The hex 0x50 0x47 are headers for sections in the .sup file, however there are multiple sections per subtitle line. There is always (in my experience) a 0x16, 0x17, 0x14, 0x15, and 0x80 flagged section for displayed subtitles. There can be multiple 0x15 sections if the bitmap data is large. There are also "empty" subtitles which are used to end a subtitle which only have 0x16, 0x17, and 0x80 flags. Subtitles only have a start time and no end time or duration, so a subtitle is ended by the next subtitle starting. So if two subtitle lines are separated by a time period, a blank subtitle section is used to end the first subtitle.

Referencing the linked page these are the flags each header can have.
TIMES = 0x16
SIZE = 0x17
PALETTE = 0x14
BITMAP = 0x15
END = 0x80

Hopefully explaining everything with hex code of a full subtitle should help.

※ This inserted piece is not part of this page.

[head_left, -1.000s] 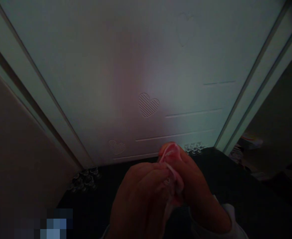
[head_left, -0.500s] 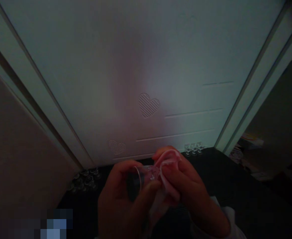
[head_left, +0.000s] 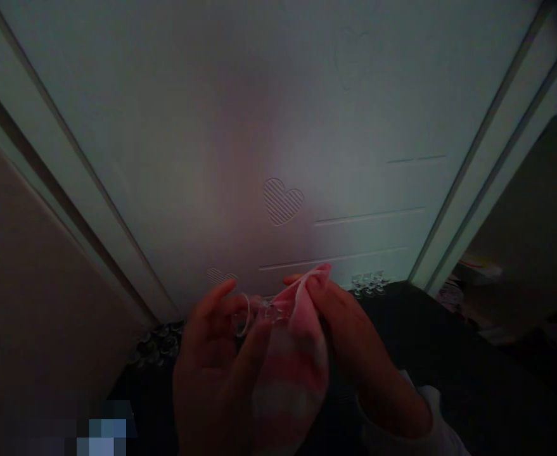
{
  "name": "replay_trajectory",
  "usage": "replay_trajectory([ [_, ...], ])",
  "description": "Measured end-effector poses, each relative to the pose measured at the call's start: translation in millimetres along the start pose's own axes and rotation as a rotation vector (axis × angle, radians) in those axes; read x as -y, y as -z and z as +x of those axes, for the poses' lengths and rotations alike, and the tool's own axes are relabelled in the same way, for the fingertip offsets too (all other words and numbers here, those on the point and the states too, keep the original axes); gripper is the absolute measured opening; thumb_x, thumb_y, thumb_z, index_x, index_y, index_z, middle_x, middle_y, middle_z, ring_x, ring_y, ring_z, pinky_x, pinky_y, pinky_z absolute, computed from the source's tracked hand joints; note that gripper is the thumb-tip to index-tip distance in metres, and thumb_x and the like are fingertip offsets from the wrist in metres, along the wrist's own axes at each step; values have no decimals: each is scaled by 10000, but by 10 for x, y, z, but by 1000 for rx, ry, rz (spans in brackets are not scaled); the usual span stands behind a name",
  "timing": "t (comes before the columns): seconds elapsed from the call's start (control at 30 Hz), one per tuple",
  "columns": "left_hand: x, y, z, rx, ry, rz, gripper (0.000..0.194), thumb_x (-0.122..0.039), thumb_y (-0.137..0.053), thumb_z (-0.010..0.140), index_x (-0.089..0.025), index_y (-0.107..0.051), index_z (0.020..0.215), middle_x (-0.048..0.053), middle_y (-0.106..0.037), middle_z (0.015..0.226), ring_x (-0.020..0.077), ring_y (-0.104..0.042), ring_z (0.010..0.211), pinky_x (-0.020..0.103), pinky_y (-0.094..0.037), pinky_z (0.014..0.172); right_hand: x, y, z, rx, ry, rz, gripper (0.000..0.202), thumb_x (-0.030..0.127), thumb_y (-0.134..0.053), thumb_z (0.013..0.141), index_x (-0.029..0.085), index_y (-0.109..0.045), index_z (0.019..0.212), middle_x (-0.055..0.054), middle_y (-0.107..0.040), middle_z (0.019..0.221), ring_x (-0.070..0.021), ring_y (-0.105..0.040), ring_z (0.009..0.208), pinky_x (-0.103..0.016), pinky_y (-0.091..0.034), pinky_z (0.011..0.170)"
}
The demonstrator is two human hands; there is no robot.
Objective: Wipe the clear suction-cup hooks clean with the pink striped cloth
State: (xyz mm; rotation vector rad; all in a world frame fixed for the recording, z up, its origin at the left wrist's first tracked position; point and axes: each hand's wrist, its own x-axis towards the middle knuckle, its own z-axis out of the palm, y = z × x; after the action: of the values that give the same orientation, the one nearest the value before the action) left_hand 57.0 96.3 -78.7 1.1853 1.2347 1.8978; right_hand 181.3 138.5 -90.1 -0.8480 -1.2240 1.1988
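Low at 6 o'clock, left hand (head_left: 211, 361) cradles a small clear glass (head_left: 259, 311), seemingly mouth leftward; right hand (head_left: 354, 342) pinches a pink-and-white striped cloth (head_left: 292, 361) against its base. More glasses (head_left: 367, 282) at 5 o'clock, by the white heart-embossed door (head_left: 282, 201).

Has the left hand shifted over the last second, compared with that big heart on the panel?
Yes. The left hand has slid leftward: it sat below the heart before, and now lies left of it, holding the small glass beside the pink cloth.
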Motion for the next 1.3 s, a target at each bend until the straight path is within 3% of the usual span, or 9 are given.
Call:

I separated each of the sections and truncated the palette and bitmap sections.

Header structure, always 13 bytes long


50 47 start of header
00 01 E3 E0 time code
00 00 00 00 second time code (normally zero)
16 glag
00 13 data size


To get the time code to a usable form take the hex and convert to decimal, then multiple by 100,000 and divide by 9 to get nanoseconds.

0001e3e0 -> 123872 *100,000/9 = 137635555 ns = 1.37635555 sec


start of .sup file
1st subtitle

50 47 00 01 E3 E0 00 00 00 00 16 00 13 07 80 04 38 10 00 02 80 00 00 01 00 00 00 00 05 41 02 6F Times section of subtitle, gives the start time of the subtitle

50 47 00 01 E3 34 00 00 00 00 17 00 13 02 00 05 41 02 6F 00 81 00 37 01 02 40 03 CB 03 04 00 46 Size section of subtitle

50 47 00 01 CD 04 00 00 00 00 14 01 47 00 00 00 ... Palette section of subtitle

50 47 00 01 CD 2C 00 00 00 00 15 0C 68 00 00 00 ... Bitmap section of subtitle

50 47 00 01 CD 2C 00 00 00 00 80 00 00 End section of subtitle, denotes the end of one subtitle

2nd subtitle (actually blank which ends 1st subtitle)

50 47 00 07 E7 80 00 00 00 00 16 00 0B 07 80 04 38 10 00 05 00 00 00 00 Times section of subtitle, gives the start time of the subtitle. Previous subtitle ends when this "subtitle" begins

50 47 00 07 E6 D4 00 00 00 00 17 00 13 02 00 05 41 02 6F 00 81 00 37 01 02 40 03 CB 03 04 00 46 Size section of subtitle

50 47 00 07 E6 D3 00 00 00 00 80 00 00 End section of subtitle, denotes the end of one subtitle


Hope that helps.

But there is a couple of things I don't understand. What exactly is 0x70? And what do I use it for? And what is the 19 bytes in 0x16 when I get the timestamp in PTS? And what is a palette?

It also looks like 07 80 04 38 in 0x16 is suppose to represent 1920x1080

Also in the first 0x16 according to Subtitle Edit source the last 4 bytes are two location coordinates for the placement of the sub, and the one before that is a FPS tag witch is always 0x10 representing 24p fps.